_YOUR INSTRUCTIONS_:
Lines from the one containing "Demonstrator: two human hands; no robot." through the last line of the material below: print these exactly, and only these.

_GIVEN RECORDS_:

────────────────

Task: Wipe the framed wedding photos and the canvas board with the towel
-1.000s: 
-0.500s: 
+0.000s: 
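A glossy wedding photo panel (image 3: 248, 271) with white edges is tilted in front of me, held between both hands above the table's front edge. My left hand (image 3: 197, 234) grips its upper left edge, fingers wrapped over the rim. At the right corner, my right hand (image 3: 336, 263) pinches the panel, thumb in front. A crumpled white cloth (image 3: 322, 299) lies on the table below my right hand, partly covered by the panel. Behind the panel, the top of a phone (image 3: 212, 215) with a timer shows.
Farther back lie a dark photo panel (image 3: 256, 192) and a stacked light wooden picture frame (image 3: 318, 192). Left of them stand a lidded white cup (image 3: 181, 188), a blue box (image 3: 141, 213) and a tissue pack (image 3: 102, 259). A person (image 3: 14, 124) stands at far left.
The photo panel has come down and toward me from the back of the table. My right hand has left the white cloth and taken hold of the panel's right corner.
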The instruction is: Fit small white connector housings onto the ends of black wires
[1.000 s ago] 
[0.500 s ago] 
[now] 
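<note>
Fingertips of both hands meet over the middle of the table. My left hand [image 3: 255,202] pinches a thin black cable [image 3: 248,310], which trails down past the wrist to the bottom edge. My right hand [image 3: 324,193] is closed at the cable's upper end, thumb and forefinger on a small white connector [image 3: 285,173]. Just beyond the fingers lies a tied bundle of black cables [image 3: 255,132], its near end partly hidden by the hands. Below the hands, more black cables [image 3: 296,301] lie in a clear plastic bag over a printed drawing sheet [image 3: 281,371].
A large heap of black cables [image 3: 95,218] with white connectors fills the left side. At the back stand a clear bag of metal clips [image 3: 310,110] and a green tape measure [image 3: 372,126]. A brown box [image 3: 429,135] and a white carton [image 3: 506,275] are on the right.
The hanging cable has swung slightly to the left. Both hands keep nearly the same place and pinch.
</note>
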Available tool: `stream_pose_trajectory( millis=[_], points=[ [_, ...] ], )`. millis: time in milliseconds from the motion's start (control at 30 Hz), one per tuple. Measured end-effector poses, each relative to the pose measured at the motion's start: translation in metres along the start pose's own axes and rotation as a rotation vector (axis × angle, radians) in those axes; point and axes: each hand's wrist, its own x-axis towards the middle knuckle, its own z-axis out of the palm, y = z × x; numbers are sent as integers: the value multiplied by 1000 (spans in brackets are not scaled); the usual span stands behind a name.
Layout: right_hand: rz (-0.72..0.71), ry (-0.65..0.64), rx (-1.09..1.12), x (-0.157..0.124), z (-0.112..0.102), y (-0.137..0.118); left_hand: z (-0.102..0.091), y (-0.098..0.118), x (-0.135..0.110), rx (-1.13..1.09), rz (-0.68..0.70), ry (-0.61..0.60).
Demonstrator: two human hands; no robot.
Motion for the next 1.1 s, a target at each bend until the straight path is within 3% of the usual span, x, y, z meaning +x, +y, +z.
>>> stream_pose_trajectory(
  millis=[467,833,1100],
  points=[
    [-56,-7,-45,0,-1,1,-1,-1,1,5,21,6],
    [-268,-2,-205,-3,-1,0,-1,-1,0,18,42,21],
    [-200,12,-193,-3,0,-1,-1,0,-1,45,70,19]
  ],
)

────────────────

_RESULT OF THIS EXERCISE_:
Demonstrator: two human hands; no robot.
Motion for the next 1.1 s, a target at each bend until the straight path is within 3% of the usual span, x, y, z meaning +x, +y, +z.
>>> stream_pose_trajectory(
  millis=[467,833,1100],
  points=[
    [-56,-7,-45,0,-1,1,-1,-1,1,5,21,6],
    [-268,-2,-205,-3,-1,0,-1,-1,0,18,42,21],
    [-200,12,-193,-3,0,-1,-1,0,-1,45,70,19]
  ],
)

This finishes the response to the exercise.